Unreal Engine 4 Tech Demo
Unreal has revealed the latest promotional clip for their next generation (most probably targeting PS4 or Xbox 720) iteration of the famous Unreal gaming engine. And it seems to be a nice take-off of Skyrim. The video depicts a slumbering giant waking from rest, picking up his warhammer and exiting his lair out to a world of snowy mountains, à la Bethesda. The music stirs beneath the incredible visuals, low male choral shouts reminiscent of the Dohvakin theme from the fifth Elder Scrolls game. It’s as if Epic had aimed their new engine squarely at Skyrim. Let’s talk a little about the engine – and the hardware it’ll need to work smothly.

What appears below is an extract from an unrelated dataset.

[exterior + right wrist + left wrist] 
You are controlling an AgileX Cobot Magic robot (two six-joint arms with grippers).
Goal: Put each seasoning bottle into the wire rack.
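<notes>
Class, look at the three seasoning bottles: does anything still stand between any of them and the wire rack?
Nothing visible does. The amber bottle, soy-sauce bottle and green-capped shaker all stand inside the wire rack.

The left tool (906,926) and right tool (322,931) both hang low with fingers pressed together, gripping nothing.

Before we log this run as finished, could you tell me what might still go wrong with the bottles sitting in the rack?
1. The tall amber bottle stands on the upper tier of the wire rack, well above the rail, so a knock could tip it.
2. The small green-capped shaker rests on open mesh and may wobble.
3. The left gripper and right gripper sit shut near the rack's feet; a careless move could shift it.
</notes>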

Epic Games owns the development and distribution licenses to the Unreal Engine. Unreal Engine 4 (UE4) was being demoed ‘behind closed doors’ back in May 2012. Tim Sweeney, CEO of Epic Games, likened the developer-only demonstrations to a similar cycle that occurred for Unreal Engine 3 around “2003 and 2004”. Given that Gears of War – the first game released on Unreal Engine 3 – came out in November 2006, we may still be a couple of years off seeing UE4 in mainstream use.
It seems, however, that some modern hardware may be able to run Unreal Engine 4 in its currently unpolished state. Nvidia’s Kepler architecture can handle UE4, apparently – even using just a single card. Also known as the 600-series, Kepler is the chip architecture used to develop the latest in Nvidia’s line of high-end 3D graphics cards. So which machines are currently, or planning to feature this?
Because of the fairly extreme graphics requirements – they are the best the market can offer today – we will not see UE4 on ultrabooks or tablets any time soon. In raw computing terms, tablets are still a few generations behind laptops or desktops in graphics power, anyway. There are, however, sleek new laptops that could take on UE4 and come out smelling of roses: among these are the Lenovo Y580 and even Apple’s MacBook with Retina Display. These obviously, constitute the very highest end of current laptop technology, but we’re likely to see their innovation filter down to more budget laptops in due course. If we were to make a back-of-the-envelope sketch of Moore’s Law, currently top-end Nvidia graphics cards should become affordable by the end of 2013, which is probably about the time UE4 will be ready to ship.
In general, Epic Games is looking for a nice, clean ecosystem in which Unreal Engine 4 games can be distributed. “Android is anarchy,” claims Sweeney. “There’s so much variety and so much openness and a lack of cohesive certification process for applications.” Windows RT and Apple’s App Store will, of course, offer a less variety-rich route to market for UE4 games. Over the next year, though, we’ll probably see many current gaming platforms – from consoles to Android – tighten up their certification processes, as User Experience (UX) becomes a focal point for the industry.